Financial markets are credit markets which cater the credit needs of individuals, firms and institutions. Since credit is required and supplied for short period and long period, the financial markets are broadly divided into two types: (a) money market and (b) capital market. Money market deals with the short-period borrowing and lending of funds; in the money market, the short term securities are exchanged. Capital market deals with the long period borrowing and lending of funds; in the capital market, long-term securities are exchanged.

Financial market may also be categorised into: (a) primary market, and (b) secondary market. Primary market is a market in which newly issued credit instruments are sold and purchansed. Secondary market, on the other hand, is market in which previously issued credit instruments are bought and sold.

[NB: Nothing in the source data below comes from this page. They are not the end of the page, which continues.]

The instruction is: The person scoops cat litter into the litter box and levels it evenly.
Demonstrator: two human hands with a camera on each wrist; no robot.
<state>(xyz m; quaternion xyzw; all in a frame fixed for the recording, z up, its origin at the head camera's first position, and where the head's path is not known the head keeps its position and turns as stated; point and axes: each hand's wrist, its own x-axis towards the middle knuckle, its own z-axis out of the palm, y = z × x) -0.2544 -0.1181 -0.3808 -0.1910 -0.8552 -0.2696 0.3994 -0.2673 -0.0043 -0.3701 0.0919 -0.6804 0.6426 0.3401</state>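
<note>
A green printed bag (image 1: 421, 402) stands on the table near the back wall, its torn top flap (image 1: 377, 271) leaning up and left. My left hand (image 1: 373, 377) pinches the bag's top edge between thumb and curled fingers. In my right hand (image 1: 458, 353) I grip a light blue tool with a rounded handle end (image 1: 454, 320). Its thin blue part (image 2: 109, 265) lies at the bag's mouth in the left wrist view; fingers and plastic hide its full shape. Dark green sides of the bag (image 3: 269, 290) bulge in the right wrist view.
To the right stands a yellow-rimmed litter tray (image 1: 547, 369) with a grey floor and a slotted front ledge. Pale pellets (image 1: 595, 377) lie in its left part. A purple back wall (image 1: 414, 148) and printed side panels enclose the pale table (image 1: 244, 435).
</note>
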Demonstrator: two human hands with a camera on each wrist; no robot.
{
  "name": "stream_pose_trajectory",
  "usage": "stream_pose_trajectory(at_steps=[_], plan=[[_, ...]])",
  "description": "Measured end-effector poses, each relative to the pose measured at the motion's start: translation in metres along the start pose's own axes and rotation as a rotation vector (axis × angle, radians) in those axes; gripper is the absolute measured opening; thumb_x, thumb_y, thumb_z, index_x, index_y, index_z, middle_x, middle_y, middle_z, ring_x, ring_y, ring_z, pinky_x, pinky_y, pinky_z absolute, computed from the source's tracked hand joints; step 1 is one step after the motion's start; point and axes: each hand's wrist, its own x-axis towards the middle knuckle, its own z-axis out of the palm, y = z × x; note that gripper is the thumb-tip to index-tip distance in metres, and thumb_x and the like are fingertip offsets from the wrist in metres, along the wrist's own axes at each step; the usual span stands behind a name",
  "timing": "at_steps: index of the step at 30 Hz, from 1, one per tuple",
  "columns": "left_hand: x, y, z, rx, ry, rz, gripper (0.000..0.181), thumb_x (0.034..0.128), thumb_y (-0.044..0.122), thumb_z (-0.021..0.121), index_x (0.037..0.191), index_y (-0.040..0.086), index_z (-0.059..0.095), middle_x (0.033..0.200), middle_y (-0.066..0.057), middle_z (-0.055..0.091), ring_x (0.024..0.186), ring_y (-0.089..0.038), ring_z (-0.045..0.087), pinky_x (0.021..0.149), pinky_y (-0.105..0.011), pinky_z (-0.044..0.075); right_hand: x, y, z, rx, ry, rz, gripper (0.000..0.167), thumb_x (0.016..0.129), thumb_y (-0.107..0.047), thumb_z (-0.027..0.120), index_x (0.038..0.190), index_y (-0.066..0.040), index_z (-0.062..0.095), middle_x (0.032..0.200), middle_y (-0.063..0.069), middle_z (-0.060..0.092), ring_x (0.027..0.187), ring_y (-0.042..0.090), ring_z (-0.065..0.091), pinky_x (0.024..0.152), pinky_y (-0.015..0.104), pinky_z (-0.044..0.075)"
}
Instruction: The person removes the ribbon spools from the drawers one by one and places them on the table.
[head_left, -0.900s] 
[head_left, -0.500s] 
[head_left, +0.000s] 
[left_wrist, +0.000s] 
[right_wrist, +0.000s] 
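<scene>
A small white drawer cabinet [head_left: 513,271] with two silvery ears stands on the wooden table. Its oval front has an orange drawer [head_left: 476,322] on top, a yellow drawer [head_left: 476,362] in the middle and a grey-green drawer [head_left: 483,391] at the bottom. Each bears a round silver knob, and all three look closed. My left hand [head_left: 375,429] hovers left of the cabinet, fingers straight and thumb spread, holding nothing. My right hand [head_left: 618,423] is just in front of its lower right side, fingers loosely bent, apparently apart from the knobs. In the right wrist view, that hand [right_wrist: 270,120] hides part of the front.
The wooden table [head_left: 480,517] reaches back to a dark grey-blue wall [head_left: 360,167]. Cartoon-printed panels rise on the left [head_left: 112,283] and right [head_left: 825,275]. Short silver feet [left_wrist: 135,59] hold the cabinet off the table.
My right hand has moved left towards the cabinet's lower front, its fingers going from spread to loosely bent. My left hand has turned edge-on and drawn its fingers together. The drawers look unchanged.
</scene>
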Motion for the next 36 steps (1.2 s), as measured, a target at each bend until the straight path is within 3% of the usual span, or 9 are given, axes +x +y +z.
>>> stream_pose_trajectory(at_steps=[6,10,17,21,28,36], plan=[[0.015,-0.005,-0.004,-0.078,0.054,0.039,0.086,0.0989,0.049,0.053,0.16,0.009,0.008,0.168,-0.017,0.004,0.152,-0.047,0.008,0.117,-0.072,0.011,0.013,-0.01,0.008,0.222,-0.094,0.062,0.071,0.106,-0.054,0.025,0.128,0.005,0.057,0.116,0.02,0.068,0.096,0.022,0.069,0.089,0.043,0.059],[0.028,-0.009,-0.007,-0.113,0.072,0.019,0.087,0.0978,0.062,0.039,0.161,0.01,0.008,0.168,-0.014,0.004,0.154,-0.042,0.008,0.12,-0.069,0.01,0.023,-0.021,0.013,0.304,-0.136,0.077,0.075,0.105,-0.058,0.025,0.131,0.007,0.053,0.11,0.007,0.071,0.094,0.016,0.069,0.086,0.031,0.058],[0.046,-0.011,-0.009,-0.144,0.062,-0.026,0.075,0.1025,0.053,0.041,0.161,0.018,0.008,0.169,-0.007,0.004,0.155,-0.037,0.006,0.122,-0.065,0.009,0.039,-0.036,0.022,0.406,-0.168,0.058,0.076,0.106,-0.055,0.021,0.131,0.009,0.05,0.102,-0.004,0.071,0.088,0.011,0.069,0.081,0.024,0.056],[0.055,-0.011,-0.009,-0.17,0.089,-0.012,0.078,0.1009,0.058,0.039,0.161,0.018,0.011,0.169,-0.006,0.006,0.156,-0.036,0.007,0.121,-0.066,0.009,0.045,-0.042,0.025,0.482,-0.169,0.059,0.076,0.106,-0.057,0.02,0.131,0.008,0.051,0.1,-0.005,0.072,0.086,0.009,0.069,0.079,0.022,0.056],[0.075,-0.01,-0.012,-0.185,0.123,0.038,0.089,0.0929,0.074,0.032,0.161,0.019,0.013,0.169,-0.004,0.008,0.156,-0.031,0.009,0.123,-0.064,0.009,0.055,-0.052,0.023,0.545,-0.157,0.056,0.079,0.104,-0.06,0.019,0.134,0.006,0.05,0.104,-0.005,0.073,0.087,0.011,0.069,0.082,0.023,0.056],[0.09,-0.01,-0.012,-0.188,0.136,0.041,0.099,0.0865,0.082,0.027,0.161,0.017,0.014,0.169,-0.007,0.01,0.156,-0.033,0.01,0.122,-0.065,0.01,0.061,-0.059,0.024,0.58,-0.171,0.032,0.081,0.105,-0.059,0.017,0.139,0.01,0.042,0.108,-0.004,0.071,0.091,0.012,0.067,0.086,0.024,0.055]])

  1. Financial Institutions: Financial institutions or financial inter-mediaries act as half-way houses between the primary lenders and the final borrowers. They borrow funds (or accept deposits) from those who are willing to give up their current purchasing power and lend to (or buy securities from) those who require the funds for meeting the current expenditures. Financial institutions are generally dividend into two categories (a) banks, and (b) non-bank financial intermediaries. The main difference between banks and non bank financial intermediaries is that the former possess credit creating power, while the latter do not possess the demand deposits or credit-creating power.

Functions and Significance of Financial System

Financial system ensures the smooth functioning of the real sector by putting in place an efficient credit and payment mechanism. It helps production, capital accumulation and growth by (i) encouraging savings, (ii) mobilising them, and (iii) allocating them among alternative uses and users.

The main functions of the financial system be summarized follows:

(a) To enable and encourage economic agents to utilize their income flows over time in accordance with their intertemporal preference,

(b) to reduce risk on behalf of the lenders,

(c) to mobilise the savings of the community,

(d) to channelise the flow of savings to meet investment demand,

(e) to allocate resources for investment purposes in accordance with the principles of efficiency and social needs,

(f) to design a cheep, quick, reliable and extensive payment mechanism.

(g) to facilitate all kinds of financial transactions by putting in place the necessary service-providing mechanism.

Meaning Of Money Market

A money market is a mechanism which makes possible for borrowers and lenders to come together. Essentially it refers to a market of short-term funds. It meets the short-term requirements of the borrowers and provides liquidity of cash to the lenders. In the words of Crowther, money market is the name given to the various firms and institutions that deal with various grade of money. According to Madden and Nadler, “a money market is a mechanism through which short-term loans are loaned and borrowed and through which a large part of the financial transactions of a particular country or of the world are cleared”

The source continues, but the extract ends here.